In 2021 the regiment gained negative coverage in British media and parliament after journalists found that soldiers of the regiment had made jokes in Facebook group chats mocking the murder of Agnes Wanjiru, a Kenyan who was allegedly killed by a soldier of the regiment. Both the family of the victim and soldiers within the Duke of Lancaster's Regiment have accused the British military of covering up her murder.

History

Early history
The regiment's formation was announced on 16 December 2004 by Geoff Hoon and General Sir Mike Jackson as part of the restructuring of the infantry, when it was initially to be known as the King's Lancashire and Border Regiment. The regiment was given its new name in November 2005. Initially formed of three regular army battalions, it was eventually reduced to two regular battalions, plus an Army Reserve battalion. The regiment was formed through the merger of three single battalion regiments:
The King's Own Royal Border Regiment
The King's Regiment
The Queen's Lancashire Regiment

The regiment was formed on 1 July 2006. Initially, on formation, the regiment contained three regular battalions, with each battalion simply being renamed:
1st Battalion, Queen's Lancashire Regiment – 1st Battalion, The Duke of Lancaster's Regiment
1st Battalion, King's Regiment – 2nd Battalion, The Duke of Lancaster's Regiment
1st Battalion, King's Own Royal Border Regiment – 3rd Battalion, The Duke of Lancaster's Regiment
In March 2007, the 3rd Battalion was disbanded, with its personnel dispersed to the other two, leaving the final roll of two regular battalions and one Reserve battalion.

Torture conviction 
Corporal Donald Payne, amalgamated into the regiment after its formation, became Britain's first convicted war criminal under the provisions of the International Criminal Court Act 2001 after pleading guilty to abusing Iraqi detainees, including involvement in the death of Baha Mousa as part of the Queen's Lancashire Regiment.

Recent history
In 2019 the family of Alan Watts, a soldier belonging to the Duke of Lancaster's Regiment who had committed suicide, blamed the army for his death.

In 2021 a colour sergeant from 4th Battalion, the Duke of Lancaster's Regiment was fined and dismissed for lifting the skirt of a Kenyan woman, whom he knew, in a shopping mall in Nanyuki while intoxicated.

In December 2021, the regiment's 2nd Battalion re-subordinated to the Ranger Regiment, as its 3rd Battalion.

Murder of Agnes Wanjiru 
In 2012 a Kenyan mother called Agnes Wanjiru was allegedly murdered by soldiers of the Duke of Lancaster Regiment, with the murder reportedly covered up by British Army officials. After she accompanied British soldiers into the Lions Court Hotel bar in Nanyuki, her naked corpse was found in a septic tank next to the room that soldiers of the Duke of Lancaster had stayed. Many British newspapers reported Agnes Wanjiru to be a prostitute, claims which have been disputed by her surviving family. Due to the advanced decay of her corpse, the post-mortem examination was unable to confirm whether or not she had been sexually assaulted prior to her death. Some British newspapers reported that a soldier of the regiment confessed to being involved in the killing but was told to "shut up" by when he attempted to report it. One of the soldiers within the regiment accused a fellow soldier of being party to the murder.

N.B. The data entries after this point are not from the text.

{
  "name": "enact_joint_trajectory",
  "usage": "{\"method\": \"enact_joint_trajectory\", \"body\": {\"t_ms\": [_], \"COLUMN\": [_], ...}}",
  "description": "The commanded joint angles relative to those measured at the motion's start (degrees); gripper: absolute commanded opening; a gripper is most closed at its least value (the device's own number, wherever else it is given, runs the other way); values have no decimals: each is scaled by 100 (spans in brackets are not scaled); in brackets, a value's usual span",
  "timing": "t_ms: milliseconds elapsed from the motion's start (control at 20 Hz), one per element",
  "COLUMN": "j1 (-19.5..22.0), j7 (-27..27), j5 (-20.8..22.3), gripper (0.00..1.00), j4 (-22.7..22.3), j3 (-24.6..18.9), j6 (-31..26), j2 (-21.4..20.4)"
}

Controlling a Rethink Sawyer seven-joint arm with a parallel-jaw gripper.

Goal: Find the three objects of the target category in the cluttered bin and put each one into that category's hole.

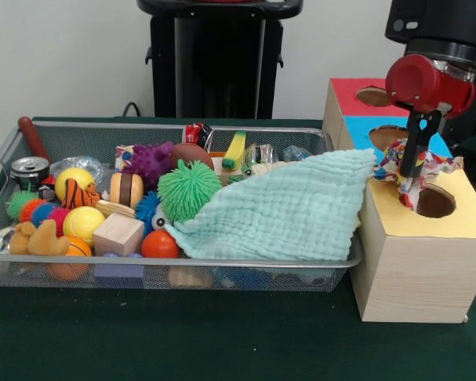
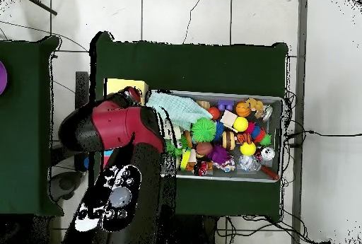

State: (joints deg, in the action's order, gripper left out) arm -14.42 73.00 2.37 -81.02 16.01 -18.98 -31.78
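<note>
My gripper (image 1: pixel 410 190) is shut on the multicoloured confetti wrapper (image 1: pixel 390 163) and holds it just above the yellow-topped wood box (image 1: pixel 397 214). It is a little left of the round dark hole (image 1: pixel 435 202), and the wrapper hangs around the fingers. The silver wire-mesh bin (image 1: pixel 222 261) lies to the left, full of toys. A clear crinkly wrapper (image 1: pixel 91 167) lies at its back left. In the overhead view my red arm (image 2: pixel 117 128) hides the gripper and most of the box; only a yellow corner (image 2: pixel 124 85) shows beside the bin (image 2: pixel 283 138).
A mint quilted cloth (image 1: pixel 293 210) drapes over the bin's right end, against the box. Green (image 1: pixel 188 189) and purple (image 1: pixel 151 161) spiky balls, a wooden block (image 1: pixel 119 234), a can (image 1: pixel 29 169) and balls fill the bin. Blue-topped (image 1: pixel 357 127) and red-topped (image 1: pixel 347 91) boxes stand behind the yellow one.
</note>
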Motion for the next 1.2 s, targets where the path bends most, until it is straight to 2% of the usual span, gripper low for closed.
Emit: {"method": "enact_joint_trajectory", "body": {"t_ms": [50, 500, 700, 950, 1200], "j1": [318, 490, 525, 461, 164], "j7": [1430, 1581, 1569, 1504, 1323], "j5": [-321, -761, -956, -1236, -1323], "gripper": [0, 0, 0, 0, 0], "j4": [-136, -179, -163, -59, 306], "j3": [-815, -1251, -1367, -1267, -712], "j6": [629, 1185, 1201, 687, -365], "j2": [441, 634, 732, 882, 1194]}}
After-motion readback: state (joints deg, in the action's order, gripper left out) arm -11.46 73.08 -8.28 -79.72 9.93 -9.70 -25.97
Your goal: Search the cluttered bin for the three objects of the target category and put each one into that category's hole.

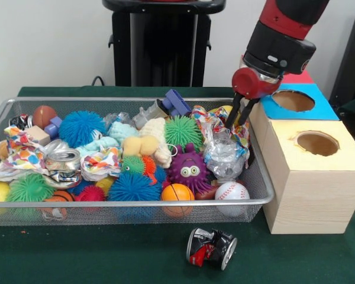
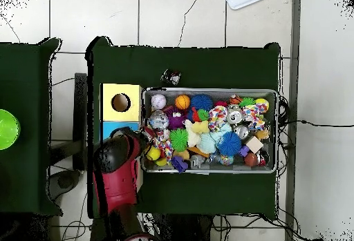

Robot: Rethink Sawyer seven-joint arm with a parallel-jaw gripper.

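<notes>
The wire mesh bin (image 1: 136,203) is full of toys; it also shows in the overhead view (image 2: 207,90). A wrinkly see-through plastic bottle (image 1: 223,155) lies at the bin's right end, also seen from overhead (image 2: 158,119). A second clear bottle (image 1: 149,112) lies at the back of the bin. My gripper (image 1: 236,124) hangs over the bin's back right corner, above and just behind the first bottle, with its fingers slightly apart and empty. The red box top (image 1: 300,77) peeks out behind my arm, and its hole is hidden.
The blue-topped hole (image 1: 293,100) and the yellow-topped hole (image 1: 317,143) sit right of the bin. A crushed can (image 1: 211,247) lies on the green cloth in front of the bin. Spiky balls, polka-dot paper wads (image 1: 100,163) and a silver can (image 1: 64,160) crowd the bin.
</notes>
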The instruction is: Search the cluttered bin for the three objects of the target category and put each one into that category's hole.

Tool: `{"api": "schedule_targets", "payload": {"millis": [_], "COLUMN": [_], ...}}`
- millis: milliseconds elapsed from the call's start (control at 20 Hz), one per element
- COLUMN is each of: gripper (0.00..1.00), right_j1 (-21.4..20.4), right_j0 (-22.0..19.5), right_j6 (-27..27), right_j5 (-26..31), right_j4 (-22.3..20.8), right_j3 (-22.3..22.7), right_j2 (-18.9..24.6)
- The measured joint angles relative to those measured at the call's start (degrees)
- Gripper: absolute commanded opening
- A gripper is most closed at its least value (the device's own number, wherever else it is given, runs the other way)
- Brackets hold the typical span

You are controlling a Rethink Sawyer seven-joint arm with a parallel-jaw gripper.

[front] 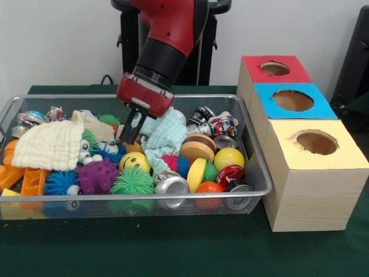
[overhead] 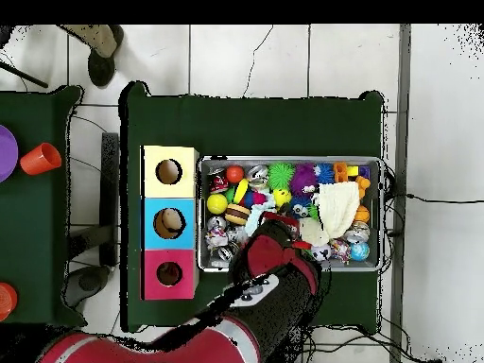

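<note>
A wire mesh bin [front: 260, 173] is packed with clutter. It holds a cream cloth [front: 52, 144], a mint cloth [front: 166, 131], crushed cans such as a silver one [front: 172, 184] and a red one [front: 230, 172], a yellow smiley ball [front: 134, 161], a plain yellow ball [front: 229, 157], and spiky purple [front: 97, 176] and green [front: 132, 182] toys. My gripper [front: 132, 134] reaches down into the bin's middle, just left of the mint cloth, with its tip sunk among the toys. In the overhead view my arm [overhead: 274, 269] covers it.
Right of the bin stand three wooden boxes, each with a round hole in its top: red [front: 300, 72] farthest, blue [front: 320, 107] in the middle, yellow [front: 351, 156] nearest. The overhead view shows an orange cup [overhead: 40, 159] on a side table and a person's shoe [overhead: 99, 47].
</note>
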Motion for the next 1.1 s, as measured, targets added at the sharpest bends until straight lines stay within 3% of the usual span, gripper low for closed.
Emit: {"api": "schedule_targets", "payload": {"millis": [250, 800, 850, 1100], "gripper": [0.00, 0.00, 1.00, 1.00], "right_j1": [-4.2, -5.1, -4.7, -4.2], "right_j0": [-1.8, -2.1, -2.1, -1.9], "right_j6": [0.0, 0.0, 0.0, 0.0], "right_j5": [4.6, 0.8, -0.4, -2.1], "right_j4": [-2.8, -3.4, -3.4, -3.4], "right_j3": [0.0, 0.0, 0.0, 0.0], "right_j2": [0.4, 0.4, 0.4, 0.4]}}
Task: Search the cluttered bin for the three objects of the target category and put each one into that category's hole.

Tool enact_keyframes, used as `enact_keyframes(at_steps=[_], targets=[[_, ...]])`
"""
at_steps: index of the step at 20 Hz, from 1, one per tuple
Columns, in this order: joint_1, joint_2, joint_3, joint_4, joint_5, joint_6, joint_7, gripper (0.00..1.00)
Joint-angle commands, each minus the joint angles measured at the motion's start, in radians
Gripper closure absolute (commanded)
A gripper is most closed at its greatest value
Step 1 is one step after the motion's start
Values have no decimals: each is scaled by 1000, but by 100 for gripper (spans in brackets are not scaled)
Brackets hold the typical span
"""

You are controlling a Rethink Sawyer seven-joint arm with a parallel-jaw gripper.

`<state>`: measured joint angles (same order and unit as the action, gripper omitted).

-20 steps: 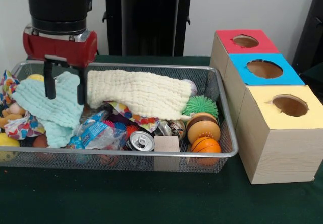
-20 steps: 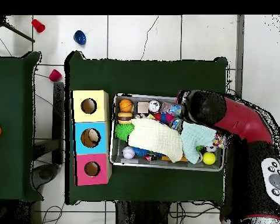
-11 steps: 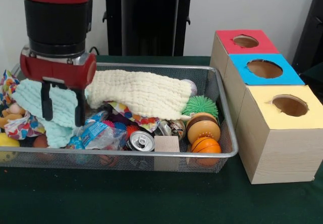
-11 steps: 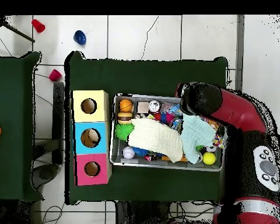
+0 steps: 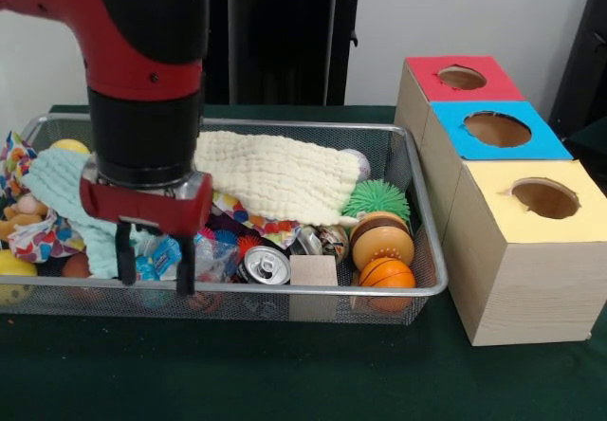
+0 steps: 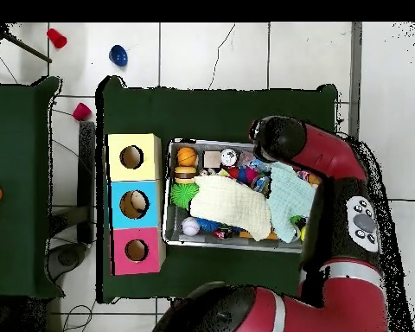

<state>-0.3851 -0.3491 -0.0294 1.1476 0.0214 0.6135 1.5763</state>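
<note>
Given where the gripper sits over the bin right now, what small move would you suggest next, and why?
Probably a short descent, then close. The gripper hangs open at the wire bin's front edge, its fingers straddling a crinkly blue packet beside the mint cloth. The packet lies exposed, so it looks graspable, though I cannot tell whether it belongs to the target category.

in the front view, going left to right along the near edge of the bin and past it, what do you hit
gripper → soda can → wooden cube → orange ball → yellow-topped box
</note>
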Motion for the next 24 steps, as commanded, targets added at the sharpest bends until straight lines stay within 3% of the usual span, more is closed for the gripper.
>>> enact_keyframes(at_steps=[1, 7, 11, 19, 24], targets=[[13, 188, 9, -91, 92, 53, 302, 0], [24, 212, -2, -103, 127, 69, 275, 0], [42, 153, -29, -42, 136, 46, 282, 0], [84, 47, -107, -37, 138, 99, 276, 0], [99, 21, -118, -25, 151, 106, 273, 0]])
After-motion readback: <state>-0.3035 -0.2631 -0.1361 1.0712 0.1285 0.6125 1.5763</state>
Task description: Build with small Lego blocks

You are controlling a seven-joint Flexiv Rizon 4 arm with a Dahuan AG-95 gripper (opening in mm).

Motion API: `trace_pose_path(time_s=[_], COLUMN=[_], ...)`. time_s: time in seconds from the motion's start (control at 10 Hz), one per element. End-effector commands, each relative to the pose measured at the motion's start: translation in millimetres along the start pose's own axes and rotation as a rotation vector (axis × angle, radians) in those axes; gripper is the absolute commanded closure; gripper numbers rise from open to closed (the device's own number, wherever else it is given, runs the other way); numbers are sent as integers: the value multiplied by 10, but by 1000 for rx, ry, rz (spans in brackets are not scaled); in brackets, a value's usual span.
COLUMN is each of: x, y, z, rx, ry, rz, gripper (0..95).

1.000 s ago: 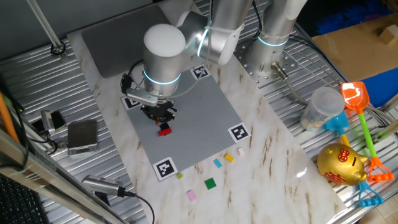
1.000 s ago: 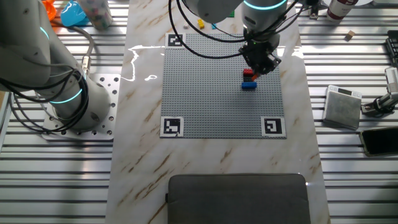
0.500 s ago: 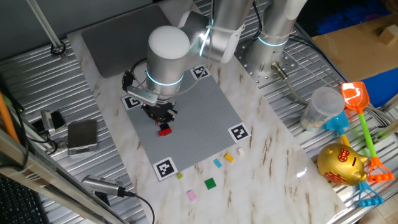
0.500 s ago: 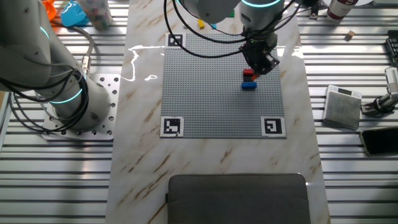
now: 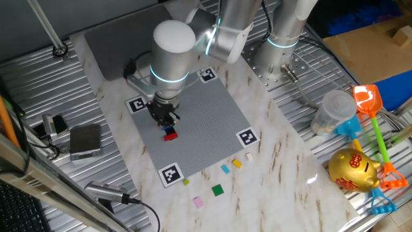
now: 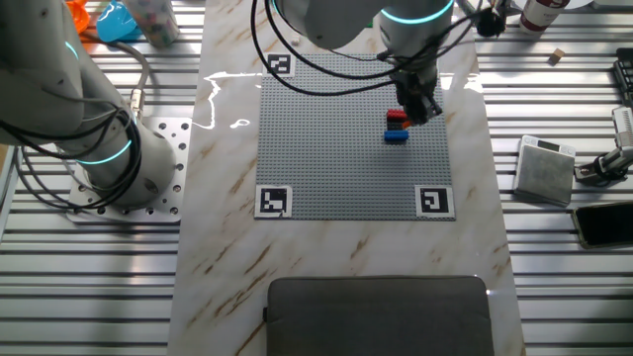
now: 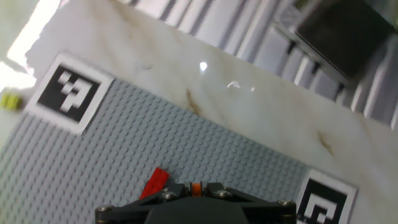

Despite a Kenyan inquest finding that she had been "unlawfully killed" and the judge presiding finding that British soldiers had murdered her, no soldiers have been charged or convicted for the killing.

Defence secretary Ben Wallace denied that the British military had covered-up Wanjiru's murder, but admitted guilt to and expressed concern over the Army hierarchy turning a "blind eye" to the use of prostitutes by personnel, especially within “countries in poverty”.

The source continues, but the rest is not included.